:: REQUIRED WORK ::
Print, exactly as they stand, the lines from the start of the listing to the line containing "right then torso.", inclusive.

▬▬▬▬▬▬

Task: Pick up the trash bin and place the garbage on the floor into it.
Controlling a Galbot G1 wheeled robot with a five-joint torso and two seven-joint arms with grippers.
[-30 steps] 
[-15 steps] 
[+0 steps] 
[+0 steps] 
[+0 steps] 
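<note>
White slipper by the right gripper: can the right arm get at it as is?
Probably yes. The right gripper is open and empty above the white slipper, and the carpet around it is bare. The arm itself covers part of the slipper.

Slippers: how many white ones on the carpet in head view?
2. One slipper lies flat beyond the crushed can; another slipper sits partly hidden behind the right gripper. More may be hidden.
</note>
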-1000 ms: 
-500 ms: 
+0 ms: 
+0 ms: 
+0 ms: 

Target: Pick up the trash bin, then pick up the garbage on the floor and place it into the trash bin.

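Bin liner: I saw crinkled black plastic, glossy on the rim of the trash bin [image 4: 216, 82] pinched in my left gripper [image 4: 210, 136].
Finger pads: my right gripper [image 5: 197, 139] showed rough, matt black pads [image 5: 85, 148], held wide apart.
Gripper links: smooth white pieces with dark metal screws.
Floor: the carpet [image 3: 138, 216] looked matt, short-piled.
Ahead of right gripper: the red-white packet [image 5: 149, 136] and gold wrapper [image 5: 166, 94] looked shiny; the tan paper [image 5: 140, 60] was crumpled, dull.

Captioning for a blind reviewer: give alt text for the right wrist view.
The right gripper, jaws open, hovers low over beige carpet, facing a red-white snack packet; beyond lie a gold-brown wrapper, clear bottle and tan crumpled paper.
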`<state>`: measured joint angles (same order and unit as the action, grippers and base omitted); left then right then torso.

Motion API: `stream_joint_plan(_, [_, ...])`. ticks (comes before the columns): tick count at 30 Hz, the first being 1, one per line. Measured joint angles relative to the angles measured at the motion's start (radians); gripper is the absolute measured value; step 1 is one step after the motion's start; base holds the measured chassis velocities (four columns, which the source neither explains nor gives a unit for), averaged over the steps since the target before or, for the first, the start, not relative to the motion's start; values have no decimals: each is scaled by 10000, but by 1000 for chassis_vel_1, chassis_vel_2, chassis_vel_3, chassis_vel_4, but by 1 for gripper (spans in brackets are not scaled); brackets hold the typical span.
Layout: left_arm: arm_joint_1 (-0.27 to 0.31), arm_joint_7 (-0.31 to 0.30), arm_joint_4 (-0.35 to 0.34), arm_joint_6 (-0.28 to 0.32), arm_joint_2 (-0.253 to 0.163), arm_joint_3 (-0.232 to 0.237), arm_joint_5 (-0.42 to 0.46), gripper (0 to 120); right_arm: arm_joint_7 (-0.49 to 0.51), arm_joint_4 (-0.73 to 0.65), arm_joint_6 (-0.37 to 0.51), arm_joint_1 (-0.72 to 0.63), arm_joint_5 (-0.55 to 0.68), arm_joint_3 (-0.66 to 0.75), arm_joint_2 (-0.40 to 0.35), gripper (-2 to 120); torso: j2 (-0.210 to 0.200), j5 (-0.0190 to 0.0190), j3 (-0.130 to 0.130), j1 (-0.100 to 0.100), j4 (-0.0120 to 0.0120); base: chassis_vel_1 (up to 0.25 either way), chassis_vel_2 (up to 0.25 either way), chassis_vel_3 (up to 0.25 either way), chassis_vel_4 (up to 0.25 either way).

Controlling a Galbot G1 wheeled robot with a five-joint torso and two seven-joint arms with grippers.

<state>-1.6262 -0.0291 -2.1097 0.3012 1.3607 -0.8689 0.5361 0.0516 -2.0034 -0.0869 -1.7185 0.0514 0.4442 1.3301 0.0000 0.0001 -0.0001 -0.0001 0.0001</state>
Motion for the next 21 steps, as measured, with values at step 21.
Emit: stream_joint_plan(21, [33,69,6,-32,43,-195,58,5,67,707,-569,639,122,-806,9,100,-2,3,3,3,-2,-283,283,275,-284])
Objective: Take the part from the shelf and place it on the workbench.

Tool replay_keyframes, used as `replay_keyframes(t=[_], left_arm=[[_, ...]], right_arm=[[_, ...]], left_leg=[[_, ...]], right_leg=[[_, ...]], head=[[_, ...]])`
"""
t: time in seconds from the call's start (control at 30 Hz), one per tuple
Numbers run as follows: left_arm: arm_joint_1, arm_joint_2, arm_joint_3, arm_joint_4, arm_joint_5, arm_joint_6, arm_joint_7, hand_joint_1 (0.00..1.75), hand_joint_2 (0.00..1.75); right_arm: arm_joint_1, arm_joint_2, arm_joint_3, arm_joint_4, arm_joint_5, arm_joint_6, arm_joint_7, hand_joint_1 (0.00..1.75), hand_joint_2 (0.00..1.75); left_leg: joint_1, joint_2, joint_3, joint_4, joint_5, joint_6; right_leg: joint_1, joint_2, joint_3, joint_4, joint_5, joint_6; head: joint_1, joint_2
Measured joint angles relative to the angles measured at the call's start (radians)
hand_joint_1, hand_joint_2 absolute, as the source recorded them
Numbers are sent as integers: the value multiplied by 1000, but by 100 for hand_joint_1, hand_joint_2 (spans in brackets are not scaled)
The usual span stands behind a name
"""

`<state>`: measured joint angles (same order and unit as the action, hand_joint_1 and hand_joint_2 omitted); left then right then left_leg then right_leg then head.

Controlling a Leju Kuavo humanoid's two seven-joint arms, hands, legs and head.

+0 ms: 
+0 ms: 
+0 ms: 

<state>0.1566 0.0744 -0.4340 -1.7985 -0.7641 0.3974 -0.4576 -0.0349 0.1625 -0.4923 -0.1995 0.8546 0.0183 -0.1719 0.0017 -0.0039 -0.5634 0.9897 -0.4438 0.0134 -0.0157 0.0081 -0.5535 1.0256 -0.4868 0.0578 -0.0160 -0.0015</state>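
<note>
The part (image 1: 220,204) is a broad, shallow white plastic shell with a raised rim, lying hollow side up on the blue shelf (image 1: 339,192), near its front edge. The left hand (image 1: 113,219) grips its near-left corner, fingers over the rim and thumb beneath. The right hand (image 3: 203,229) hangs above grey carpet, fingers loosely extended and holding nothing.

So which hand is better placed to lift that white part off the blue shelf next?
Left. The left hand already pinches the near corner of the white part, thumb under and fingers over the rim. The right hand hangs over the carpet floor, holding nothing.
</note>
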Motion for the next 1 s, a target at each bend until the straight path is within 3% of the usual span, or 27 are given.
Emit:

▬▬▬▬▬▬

:: TASK RESULT ::
Task: Pick up the trash bin and place the garbage on the floor into it.
Controlling a Galbot G1 wheeled robot with a five-joint torso and two seven-joint arms with grippers.
[-30 steps] 
[-15 steps] 
[+0 steps] 
[+0 steps] 
[+0 steps] 
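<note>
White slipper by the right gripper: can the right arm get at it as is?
Probably yes. The right gripper is open and empty above the white slipper, and the carpet around it is bare. The arm itself covers part of the slipper.

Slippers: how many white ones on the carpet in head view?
2. One slipper lies flat beyond the crushed can; another slipper sits partly hidden behind the right gripper. More may be hidden.
</note>
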-1000 ms: 
-500 ms: 
+0 ms: 
+0 ms: 
+0 ms: 

Target: Pick up the trash bin, then pick up the garbage on the floor and place it into the trash bin.

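Bin liner: I saw crinkled black plastic, glossy on the rim of the trash bin [image 4: 216, 82] pinched in my left gripper [image 4: 210, 136].
Finger pads: my right gripper [image 5: 197, 139] showed rough, matt black pads [image 5: 85, 148], held wide apart.
Gripper links: smooth white pieces with dark metal screws.
Floor: the carpet [image 3: 138, 216] looked matt, short-piled.
Ahead of right gripper: the red-white packet [image 5: 149, 136] and gold wrapper [image 5: 166, 94] looked shiny; the tan paper [image 5: 140, 60] was crumpled, dull.

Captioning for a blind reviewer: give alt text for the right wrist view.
The right gripper, jaws open, hovers low over beige carpet, facing a red-white snack packet; beyond lie a gold-brown wrapper, clear bottle and tan crumpled paper.
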`<state>`: measured joint angles (same order and unit as the action, grippers and base omitted); left then right then torso.

With that, the answer is complete.